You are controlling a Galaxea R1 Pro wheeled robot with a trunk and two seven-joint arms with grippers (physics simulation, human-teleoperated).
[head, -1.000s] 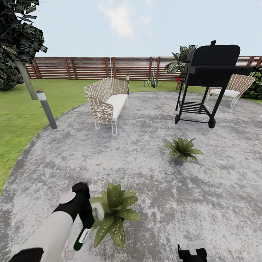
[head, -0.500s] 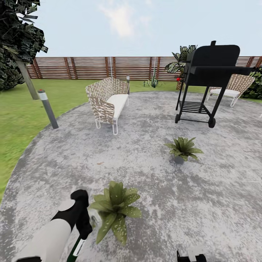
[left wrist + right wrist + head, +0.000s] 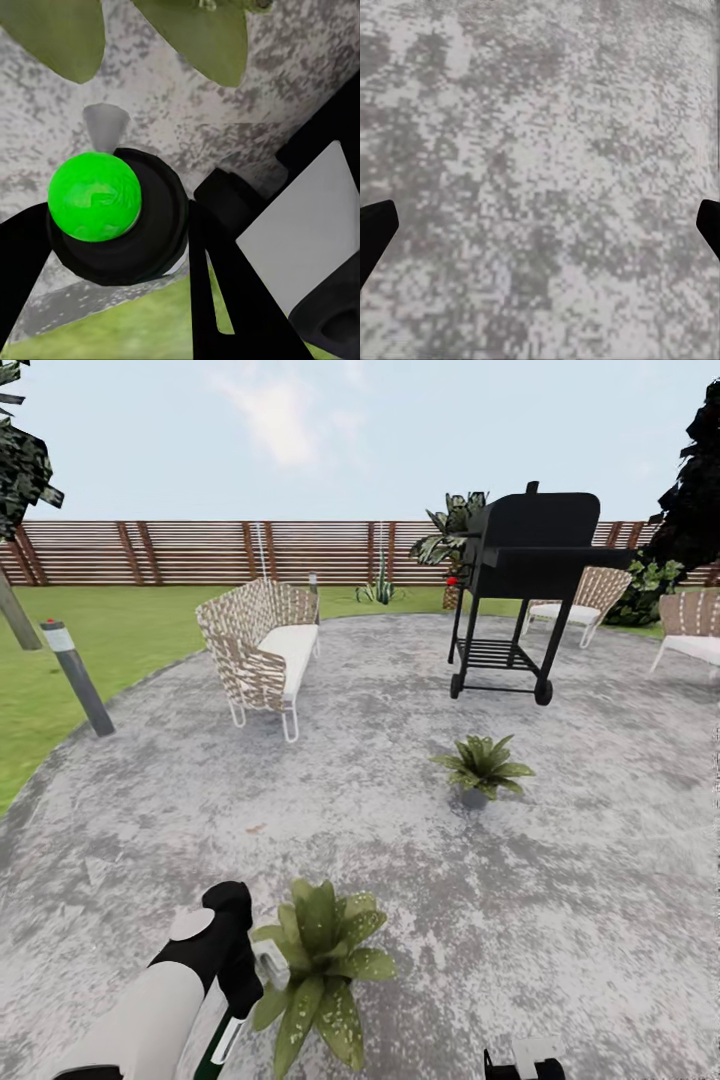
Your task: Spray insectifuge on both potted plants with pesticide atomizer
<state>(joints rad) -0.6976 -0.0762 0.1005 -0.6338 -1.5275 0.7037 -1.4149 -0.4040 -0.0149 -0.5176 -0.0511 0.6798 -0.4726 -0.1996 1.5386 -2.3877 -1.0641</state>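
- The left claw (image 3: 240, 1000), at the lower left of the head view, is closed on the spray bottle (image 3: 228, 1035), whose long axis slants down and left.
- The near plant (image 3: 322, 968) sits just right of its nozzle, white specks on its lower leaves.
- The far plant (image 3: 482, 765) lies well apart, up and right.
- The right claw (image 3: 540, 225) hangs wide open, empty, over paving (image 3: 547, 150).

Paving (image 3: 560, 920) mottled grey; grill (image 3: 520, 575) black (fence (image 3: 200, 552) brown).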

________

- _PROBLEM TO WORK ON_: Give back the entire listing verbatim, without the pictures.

- _REPLY_:
You are controlling a Galaxea R1 Pro wheeled robot with a trunk and two seven-joint arms with grippers (physics simulation, human-teleoperated).
[head, -1.000s] 
[head, -0.500s] 
[left wrist + right wrist + head, +0.000s] 
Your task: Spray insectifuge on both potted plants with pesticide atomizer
<state>(joints rad) -0.6976 -0.0762 0.1005 -0.6338 -1.5275 0.7037 -1.4149 -0.4040 -0.0149 -0.5176 -0.0511 0.6798 -0.4726 -0.1996 1.5386 -2.3877 -1.0641</state>
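- The left claw (image 3: 240, 1000), at the lower left of the head view, is closed on the spray bottle (image 3: 228, 1035), whose long axis slants down and left.
- The near plant (image 3: 322, 968) sits just right of its nozzle, white specks on its lower leaves.
- The far plant (image 3: 482, 765) lies well apart, up and right.
- The right claw (image 3: 540, 225) hangs wide open, empty, over paving (image 3: 547, 150).

Paving (image 3: 560, 920) mottled grey; grill (image 3: 520, 575) black (fence (image 3: 200, 552) brown).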

Nothing more remains in this exercise.